Viewing 17 posts - 1 through 17 (of 17 total)
  • Linux help, diskless workstation (PXE, dracut, kernel knowledge needed)
  • aracer
    Free Member

    I suppose I might as well try on here first. Trying to get a diskless workstation working with Fedora 21 – ie booting via PXE with the root disk mounted over NFS from a server. Have been trying and failing for ages.

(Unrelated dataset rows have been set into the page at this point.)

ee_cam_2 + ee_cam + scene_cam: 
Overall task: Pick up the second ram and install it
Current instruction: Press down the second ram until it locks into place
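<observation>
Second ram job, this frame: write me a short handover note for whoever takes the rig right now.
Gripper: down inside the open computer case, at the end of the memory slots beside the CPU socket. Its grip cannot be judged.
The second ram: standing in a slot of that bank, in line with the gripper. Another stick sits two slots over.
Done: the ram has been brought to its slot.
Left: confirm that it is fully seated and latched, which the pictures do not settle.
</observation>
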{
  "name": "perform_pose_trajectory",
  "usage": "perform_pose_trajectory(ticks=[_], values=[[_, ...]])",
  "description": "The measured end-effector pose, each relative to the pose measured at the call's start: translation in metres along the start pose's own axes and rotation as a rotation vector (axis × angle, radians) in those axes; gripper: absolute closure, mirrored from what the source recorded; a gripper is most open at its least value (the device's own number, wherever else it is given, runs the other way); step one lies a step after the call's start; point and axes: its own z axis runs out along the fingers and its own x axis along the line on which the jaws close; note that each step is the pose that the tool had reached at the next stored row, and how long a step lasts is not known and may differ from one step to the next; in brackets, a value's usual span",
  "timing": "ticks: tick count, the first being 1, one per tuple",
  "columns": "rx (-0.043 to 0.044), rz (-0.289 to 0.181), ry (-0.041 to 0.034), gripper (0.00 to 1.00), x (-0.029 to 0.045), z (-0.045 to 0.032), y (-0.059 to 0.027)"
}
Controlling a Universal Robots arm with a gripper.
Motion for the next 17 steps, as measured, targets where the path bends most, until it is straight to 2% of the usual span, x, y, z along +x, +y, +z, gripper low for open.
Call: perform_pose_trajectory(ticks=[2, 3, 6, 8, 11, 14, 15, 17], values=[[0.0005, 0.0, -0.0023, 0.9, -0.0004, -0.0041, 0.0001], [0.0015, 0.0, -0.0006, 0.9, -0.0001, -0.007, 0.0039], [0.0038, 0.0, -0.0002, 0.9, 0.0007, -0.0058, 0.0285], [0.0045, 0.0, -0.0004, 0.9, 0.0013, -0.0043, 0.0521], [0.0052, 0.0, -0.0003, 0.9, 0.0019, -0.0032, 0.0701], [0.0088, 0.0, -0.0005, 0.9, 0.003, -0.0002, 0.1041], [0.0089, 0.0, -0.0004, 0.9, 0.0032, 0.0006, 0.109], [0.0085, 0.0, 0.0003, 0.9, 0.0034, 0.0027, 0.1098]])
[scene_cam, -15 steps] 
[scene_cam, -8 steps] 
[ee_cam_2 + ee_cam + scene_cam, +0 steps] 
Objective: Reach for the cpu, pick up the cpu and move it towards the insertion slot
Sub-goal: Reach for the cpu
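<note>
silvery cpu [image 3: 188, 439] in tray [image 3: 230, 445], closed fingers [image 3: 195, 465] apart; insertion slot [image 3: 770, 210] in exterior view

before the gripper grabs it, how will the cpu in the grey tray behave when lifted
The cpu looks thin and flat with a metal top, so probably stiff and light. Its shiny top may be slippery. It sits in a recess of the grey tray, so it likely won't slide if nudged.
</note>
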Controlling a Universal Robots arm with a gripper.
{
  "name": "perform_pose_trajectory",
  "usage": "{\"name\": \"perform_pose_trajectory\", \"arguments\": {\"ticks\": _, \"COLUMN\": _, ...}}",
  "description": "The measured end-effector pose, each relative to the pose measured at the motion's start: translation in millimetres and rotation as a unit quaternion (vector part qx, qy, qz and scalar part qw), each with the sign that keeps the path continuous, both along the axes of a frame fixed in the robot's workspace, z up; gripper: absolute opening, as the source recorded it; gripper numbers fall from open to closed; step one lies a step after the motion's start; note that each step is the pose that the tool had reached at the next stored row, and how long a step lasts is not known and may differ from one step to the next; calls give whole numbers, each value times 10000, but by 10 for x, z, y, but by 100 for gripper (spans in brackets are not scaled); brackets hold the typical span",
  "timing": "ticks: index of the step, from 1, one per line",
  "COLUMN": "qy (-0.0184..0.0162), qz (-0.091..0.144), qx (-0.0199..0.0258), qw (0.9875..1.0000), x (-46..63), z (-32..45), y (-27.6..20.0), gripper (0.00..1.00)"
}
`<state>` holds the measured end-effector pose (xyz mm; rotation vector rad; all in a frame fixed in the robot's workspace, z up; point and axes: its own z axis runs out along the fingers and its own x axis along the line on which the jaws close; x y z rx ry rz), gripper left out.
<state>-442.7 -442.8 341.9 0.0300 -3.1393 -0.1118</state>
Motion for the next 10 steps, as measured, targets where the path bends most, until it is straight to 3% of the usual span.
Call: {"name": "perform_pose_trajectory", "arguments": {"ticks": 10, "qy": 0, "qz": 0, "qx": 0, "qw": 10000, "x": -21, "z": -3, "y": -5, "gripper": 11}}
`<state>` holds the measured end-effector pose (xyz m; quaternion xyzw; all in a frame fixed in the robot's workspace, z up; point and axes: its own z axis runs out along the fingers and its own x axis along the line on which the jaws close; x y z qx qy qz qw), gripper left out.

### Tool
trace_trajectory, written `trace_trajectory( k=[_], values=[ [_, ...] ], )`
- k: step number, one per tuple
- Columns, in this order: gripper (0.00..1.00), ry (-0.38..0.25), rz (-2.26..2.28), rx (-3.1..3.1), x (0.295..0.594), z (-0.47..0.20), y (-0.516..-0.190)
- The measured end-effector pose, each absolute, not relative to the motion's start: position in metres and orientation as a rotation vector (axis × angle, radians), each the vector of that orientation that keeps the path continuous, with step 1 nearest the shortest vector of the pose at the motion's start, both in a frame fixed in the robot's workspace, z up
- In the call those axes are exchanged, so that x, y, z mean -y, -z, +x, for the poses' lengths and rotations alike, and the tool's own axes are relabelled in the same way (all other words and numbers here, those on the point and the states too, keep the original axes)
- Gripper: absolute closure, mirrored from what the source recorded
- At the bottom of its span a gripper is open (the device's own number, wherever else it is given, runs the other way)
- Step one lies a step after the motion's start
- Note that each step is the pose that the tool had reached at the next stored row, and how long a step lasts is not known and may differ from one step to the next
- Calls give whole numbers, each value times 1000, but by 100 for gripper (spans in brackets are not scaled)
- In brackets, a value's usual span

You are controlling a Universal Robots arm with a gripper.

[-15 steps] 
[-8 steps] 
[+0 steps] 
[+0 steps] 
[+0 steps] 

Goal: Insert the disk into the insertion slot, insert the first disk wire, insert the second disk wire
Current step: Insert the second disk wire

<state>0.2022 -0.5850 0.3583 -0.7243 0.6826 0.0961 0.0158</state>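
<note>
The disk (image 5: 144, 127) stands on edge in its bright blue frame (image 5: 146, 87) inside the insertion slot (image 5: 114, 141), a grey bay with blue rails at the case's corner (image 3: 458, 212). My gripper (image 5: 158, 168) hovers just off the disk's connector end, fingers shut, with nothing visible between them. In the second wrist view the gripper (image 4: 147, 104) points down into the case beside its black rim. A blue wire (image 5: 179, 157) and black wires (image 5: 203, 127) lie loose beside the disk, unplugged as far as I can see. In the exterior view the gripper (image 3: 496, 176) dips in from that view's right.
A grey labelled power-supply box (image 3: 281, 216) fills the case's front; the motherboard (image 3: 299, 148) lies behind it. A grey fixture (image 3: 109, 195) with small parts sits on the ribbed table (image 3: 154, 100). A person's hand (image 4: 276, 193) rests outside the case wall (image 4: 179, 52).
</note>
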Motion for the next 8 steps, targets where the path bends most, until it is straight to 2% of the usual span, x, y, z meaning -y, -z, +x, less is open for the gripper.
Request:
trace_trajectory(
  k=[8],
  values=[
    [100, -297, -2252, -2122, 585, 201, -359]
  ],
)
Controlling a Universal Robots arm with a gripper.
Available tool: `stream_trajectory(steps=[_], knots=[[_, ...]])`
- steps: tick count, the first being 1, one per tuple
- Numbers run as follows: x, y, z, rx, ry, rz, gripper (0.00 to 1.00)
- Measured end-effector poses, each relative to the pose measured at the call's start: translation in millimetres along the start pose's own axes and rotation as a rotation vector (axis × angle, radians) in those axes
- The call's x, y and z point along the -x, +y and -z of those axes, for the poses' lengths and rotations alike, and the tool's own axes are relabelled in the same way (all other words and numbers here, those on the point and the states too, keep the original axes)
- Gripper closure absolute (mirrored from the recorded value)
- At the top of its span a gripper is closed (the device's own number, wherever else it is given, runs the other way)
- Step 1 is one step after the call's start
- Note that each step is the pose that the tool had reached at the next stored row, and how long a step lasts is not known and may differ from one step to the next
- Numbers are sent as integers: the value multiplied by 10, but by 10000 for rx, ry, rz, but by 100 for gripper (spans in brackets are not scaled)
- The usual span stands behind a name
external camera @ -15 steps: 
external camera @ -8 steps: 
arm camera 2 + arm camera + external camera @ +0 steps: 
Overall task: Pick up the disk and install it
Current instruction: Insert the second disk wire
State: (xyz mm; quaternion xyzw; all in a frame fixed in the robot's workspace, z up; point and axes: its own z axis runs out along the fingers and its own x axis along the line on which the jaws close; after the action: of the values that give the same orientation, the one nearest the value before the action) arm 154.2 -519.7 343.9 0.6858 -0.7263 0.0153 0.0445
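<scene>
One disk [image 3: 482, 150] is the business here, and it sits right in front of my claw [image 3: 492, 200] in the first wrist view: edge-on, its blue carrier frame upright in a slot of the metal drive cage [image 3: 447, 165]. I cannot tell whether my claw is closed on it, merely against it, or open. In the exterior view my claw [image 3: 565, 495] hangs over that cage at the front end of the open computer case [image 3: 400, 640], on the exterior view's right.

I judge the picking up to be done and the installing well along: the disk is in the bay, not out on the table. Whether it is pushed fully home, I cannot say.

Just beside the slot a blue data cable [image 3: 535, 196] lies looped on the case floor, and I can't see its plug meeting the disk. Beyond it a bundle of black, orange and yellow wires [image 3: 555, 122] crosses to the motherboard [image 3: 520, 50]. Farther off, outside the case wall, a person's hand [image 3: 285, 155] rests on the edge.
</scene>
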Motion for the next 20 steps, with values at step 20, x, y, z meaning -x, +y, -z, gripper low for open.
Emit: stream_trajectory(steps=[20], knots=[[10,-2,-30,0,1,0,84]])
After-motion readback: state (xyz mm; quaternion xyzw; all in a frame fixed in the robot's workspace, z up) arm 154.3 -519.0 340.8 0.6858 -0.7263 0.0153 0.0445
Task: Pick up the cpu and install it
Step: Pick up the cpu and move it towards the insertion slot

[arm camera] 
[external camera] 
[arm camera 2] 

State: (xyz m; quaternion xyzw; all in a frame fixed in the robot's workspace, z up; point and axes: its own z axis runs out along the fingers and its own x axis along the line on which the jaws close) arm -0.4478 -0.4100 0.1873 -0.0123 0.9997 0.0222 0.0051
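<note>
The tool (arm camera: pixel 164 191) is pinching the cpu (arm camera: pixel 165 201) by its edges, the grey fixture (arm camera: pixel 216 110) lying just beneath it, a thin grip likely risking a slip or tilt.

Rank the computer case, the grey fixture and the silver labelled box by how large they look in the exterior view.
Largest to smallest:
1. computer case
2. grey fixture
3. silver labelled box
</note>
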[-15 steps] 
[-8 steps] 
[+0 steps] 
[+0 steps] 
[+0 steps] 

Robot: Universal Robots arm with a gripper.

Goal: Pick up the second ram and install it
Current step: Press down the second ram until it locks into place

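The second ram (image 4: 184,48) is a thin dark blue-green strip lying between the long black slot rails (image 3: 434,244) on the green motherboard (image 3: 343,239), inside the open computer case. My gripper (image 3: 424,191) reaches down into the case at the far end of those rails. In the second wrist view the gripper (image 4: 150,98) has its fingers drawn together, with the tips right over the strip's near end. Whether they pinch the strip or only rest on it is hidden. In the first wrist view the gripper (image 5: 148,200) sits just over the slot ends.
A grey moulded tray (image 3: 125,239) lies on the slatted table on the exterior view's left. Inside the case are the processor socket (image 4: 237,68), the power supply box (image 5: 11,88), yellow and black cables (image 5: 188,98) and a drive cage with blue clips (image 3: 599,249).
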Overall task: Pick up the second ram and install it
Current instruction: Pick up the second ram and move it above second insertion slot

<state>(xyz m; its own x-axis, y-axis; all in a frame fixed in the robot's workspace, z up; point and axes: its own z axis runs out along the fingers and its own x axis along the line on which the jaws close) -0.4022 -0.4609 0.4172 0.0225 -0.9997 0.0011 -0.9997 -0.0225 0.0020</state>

    Well it does work if I use the initrd.img downloaded from http://www.mirrorservice.org/sites/dl.fedoraproject.org/pub/fedora/linux/releases/21/Server/i386/os/images/pxeboot/ but that is hugely bloated, takes a long time to copy to the client and takes ages to run. Not only that, but it is also built for an older kernel and won’t work with an updated installation. I want to use my own smaller ramdisk image created using dracut (or any similar tool).

    If I built my own, then it hangs when trying to mount the nfs share. The irritating thing is it works fine under Centos 6.6 (equivalent to ~Fedora 17 or 18). With Centos 6.6 I just run dracut with no options to generate the ramdisk. If I do that with F21 I get errors – I get rid of the errors by running
    dracut -m "nfs network base" --add-drivers nfsv4
    which adds dracut modules and kernel drivers, but it still hangs and doesn’t boot.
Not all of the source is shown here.